■ Work required: Please tally how many lines in the entries below include the word "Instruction", giving only the number.

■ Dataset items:
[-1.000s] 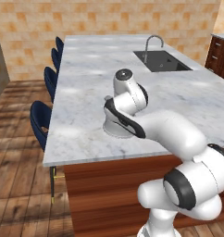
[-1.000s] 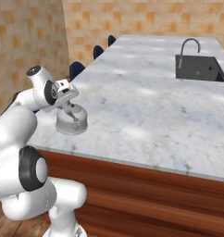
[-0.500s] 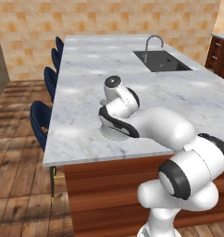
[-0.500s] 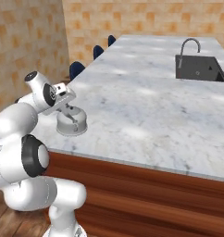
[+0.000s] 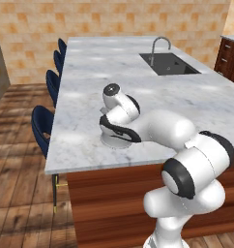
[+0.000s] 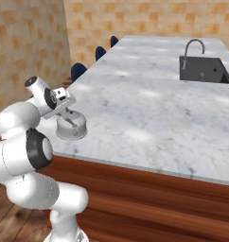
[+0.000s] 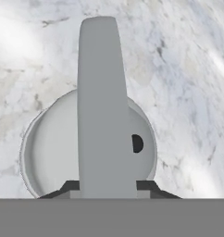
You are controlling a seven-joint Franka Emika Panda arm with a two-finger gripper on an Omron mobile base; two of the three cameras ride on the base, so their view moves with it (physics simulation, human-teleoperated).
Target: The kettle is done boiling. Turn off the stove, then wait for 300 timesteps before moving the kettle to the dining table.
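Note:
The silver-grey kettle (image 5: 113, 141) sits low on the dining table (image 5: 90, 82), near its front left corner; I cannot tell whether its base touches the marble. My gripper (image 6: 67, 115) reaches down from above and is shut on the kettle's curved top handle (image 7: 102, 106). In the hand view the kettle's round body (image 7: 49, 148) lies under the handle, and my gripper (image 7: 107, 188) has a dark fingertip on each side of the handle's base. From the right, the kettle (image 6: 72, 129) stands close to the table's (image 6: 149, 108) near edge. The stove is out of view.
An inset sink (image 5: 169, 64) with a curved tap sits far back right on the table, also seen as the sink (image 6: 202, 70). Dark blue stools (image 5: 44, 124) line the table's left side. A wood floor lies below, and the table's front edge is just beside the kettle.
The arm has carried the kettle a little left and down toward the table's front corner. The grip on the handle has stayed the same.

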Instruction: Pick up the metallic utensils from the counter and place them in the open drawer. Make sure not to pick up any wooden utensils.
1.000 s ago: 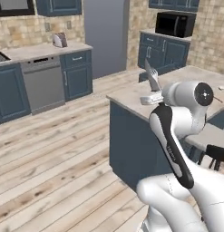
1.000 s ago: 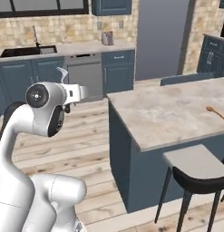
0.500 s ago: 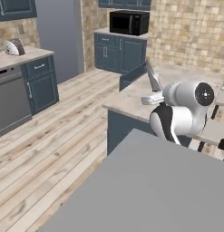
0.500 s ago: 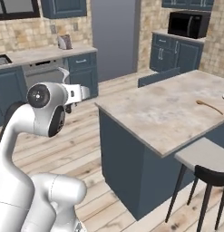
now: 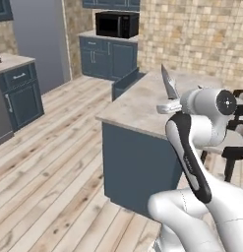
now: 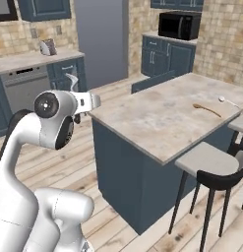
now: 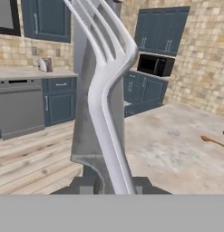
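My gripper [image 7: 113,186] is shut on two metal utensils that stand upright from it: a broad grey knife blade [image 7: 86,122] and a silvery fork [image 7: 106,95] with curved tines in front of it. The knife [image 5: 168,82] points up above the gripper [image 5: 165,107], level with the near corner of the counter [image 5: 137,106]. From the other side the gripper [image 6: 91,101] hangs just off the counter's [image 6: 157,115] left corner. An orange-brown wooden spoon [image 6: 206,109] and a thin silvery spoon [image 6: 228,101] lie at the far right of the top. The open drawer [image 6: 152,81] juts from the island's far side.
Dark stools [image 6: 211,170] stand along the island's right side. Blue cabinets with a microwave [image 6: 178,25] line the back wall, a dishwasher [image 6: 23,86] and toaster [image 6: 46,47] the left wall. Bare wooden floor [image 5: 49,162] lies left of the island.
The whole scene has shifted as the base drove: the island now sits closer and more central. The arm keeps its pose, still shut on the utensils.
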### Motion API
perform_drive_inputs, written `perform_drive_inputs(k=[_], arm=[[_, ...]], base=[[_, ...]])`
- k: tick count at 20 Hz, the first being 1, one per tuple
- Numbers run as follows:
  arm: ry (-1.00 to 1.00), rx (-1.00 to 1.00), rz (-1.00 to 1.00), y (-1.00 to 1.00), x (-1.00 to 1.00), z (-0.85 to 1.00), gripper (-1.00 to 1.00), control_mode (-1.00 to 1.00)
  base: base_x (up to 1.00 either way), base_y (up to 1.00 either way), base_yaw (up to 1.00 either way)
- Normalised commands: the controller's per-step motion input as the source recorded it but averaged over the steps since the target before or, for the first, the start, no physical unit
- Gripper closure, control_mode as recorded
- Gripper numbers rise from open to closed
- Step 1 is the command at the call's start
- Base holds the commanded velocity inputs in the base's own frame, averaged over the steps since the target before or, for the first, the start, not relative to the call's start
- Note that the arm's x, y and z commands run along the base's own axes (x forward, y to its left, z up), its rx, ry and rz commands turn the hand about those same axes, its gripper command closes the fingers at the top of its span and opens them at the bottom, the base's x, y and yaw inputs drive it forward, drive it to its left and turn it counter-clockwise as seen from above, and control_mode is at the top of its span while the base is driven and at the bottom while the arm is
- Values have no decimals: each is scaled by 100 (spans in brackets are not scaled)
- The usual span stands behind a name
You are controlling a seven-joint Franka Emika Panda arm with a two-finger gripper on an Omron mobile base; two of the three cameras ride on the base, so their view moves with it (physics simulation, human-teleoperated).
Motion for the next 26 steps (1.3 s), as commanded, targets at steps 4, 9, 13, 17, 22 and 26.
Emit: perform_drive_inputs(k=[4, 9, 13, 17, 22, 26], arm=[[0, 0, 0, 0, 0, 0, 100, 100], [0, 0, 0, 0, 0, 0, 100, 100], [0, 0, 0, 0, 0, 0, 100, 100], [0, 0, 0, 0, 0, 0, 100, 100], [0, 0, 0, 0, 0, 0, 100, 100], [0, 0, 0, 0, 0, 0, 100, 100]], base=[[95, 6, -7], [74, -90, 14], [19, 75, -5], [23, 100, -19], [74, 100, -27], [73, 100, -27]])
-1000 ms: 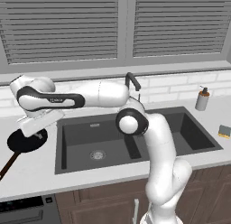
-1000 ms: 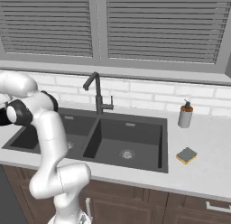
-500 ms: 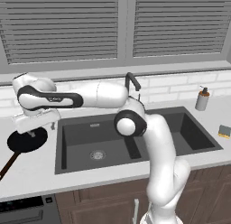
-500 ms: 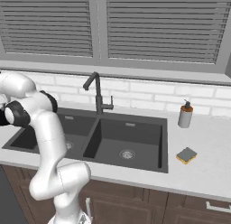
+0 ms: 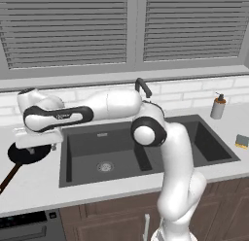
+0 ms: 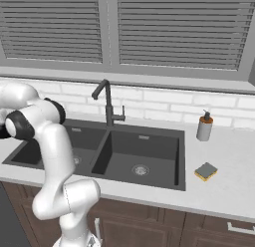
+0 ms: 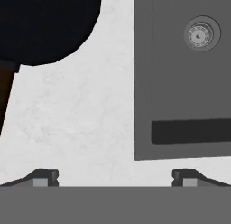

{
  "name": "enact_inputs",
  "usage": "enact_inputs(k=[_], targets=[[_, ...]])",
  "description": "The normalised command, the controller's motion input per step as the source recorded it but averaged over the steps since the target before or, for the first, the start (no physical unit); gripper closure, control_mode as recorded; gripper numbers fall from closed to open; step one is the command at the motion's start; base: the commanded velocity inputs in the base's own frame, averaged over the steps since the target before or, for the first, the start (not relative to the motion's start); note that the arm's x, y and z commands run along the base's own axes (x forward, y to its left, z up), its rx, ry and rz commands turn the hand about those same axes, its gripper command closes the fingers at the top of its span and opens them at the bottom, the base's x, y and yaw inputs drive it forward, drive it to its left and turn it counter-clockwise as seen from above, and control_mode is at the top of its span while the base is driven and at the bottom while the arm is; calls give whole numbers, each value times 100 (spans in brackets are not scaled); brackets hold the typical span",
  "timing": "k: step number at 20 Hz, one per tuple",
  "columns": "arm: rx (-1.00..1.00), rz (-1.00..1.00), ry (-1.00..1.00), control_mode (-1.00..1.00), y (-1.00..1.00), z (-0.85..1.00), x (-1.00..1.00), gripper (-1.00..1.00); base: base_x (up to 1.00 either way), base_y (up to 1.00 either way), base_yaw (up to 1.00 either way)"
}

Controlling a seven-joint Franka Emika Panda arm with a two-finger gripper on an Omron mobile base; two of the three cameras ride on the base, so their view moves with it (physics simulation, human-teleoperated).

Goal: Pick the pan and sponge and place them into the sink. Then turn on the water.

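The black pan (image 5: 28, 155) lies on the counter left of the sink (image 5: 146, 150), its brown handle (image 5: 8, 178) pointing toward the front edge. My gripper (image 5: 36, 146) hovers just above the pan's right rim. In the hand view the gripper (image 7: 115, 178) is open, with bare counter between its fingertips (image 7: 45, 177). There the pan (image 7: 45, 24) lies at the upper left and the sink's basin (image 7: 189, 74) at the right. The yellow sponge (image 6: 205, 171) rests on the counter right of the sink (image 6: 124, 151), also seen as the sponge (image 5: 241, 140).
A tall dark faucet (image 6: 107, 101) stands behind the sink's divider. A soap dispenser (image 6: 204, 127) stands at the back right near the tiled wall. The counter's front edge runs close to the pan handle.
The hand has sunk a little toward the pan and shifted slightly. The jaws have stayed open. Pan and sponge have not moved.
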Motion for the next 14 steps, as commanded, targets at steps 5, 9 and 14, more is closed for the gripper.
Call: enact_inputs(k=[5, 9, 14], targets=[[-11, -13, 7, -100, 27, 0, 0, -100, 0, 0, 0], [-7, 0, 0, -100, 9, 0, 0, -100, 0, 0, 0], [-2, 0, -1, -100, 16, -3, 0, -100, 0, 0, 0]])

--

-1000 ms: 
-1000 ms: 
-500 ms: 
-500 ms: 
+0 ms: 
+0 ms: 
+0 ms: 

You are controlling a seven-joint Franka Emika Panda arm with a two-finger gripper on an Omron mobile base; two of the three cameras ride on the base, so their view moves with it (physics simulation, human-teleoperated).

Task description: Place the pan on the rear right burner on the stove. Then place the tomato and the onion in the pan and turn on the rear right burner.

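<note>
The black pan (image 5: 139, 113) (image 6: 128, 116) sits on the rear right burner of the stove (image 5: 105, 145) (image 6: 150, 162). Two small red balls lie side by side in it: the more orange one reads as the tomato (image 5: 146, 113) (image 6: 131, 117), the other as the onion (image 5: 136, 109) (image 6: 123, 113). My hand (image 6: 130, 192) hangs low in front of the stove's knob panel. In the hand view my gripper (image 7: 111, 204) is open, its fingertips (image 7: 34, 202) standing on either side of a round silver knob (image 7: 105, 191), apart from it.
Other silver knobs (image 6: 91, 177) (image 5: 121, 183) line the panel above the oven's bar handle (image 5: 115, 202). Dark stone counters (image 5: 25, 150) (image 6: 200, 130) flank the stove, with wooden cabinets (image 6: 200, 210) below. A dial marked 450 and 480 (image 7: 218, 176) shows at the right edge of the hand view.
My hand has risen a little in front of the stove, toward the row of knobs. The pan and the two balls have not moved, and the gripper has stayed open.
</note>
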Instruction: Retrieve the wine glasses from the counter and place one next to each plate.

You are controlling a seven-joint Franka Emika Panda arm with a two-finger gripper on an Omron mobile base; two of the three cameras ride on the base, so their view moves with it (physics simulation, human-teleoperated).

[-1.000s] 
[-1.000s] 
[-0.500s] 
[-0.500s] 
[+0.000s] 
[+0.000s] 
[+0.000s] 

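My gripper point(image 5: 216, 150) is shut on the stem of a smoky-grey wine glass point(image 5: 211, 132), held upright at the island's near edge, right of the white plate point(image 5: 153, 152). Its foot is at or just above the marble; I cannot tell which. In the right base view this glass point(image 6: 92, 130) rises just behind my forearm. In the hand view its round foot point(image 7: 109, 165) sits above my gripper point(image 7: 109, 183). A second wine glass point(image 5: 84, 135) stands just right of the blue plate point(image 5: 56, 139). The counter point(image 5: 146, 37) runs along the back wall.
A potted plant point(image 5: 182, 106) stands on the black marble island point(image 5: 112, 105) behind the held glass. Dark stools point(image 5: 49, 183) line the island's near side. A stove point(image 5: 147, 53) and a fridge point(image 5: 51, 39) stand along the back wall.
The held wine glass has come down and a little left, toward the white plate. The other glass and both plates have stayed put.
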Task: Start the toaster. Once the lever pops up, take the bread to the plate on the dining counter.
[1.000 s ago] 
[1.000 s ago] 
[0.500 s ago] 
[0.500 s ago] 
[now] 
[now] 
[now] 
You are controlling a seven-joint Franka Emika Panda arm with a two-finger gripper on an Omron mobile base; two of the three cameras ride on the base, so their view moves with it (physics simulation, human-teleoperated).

■ Response area: 2